■ **How to complete this task**
Produce the full set of records below once more, exactly as they stand.

■ **Provided information**

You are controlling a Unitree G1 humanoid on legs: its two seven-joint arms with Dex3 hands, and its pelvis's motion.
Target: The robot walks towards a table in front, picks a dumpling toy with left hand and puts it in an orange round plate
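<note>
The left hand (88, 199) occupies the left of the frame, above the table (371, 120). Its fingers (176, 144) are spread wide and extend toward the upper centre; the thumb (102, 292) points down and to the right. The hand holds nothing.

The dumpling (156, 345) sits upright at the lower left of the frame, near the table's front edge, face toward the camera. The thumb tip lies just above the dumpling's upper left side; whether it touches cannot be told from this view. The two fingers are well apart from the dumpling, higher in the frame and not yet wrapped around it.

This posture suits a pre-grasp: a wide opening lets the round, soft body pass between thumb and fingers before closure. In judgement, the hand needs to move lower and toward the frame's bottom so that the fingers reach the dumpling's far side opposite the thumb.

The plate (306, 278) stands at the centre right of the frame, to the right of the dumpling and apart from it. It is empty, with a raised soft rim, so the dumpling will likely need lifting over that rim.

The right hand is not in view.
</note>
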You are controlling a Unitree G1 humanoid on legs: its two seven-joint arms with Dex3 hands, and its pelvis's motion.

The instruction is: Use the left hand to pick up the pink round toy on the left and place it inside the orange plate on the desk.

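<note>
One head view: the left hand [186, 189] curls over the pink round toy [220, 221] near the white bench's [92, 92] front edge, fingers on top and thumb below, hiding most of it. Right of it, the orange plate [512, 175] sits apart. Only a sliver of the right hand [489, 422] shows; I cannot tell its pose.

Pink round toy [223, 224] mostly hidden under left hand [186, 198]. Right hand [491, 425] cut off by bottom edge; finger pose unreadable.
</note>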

■ **Result of the task**
You are controlling a Unitree G1 humanoid on legs: its two seven-joint arms with Dex3 hands, and its pelvis's motion.
Target: The robot walks towards a table in front, picks a dumpling toy with left hand and puts it in an orange round plate
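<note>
The left hand (88, 199) occupies the left of the frame, above the table (371, 120). Its fingers (176, 144) are spread wide and extend toward the upper centre; the thumb (102, 292) points down and to the right. The hand holds nothing.

The dumpling (156, 345) sits upright at the lower left of the frame, near the table's front edge, face toward the camera. The thumb tip lies just above the dumpling's upper left side; whether it touches cannot be told from this view. The two fingers are well apart from the dumpling, higher in the frame and not yet wrapped around it.

This posture suits a pre-grasp: a wide opening lets the round, soft body pass between thumb and fingers before closure. In judgement, the hand needs to move lower and toward the frame's bottom so that the fingers reach the dumpling's far side opposite the thumb.

The plate (306, 278) stands at the centre right of the frame, to the right of the dumpling and apart from it. It is empty, with a raised soft rim, so the dumpling will likely need lifting over that rim.

The right hand is not in view.
</note>
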You are controlling a Unitree G1 humanoid on legs: its two seven-joint arms with Dex3 hands, and its pelvis's motion.

The instruction is: Use the left hand to pick up the pink round toy on the left and place it inside the orange plate on the desk.

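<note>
One head view: the left hand [186, 189] curls over the pink round toy [220, 221] near the white bench's [92, 92] front edge, fingers on top and thumb below, hiding most of it. Right of it, the orange plate [512, 175] sits apart. Only a sliver of the right hand [489, 422] shows; I cannot tell its pose.

Pink round toy [223, 224] mostly hidden under left hand [186, 198]. Right hand [491, 425] cut off by bottom edge; finger pose unreadable.
</note>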

This answer has no further content.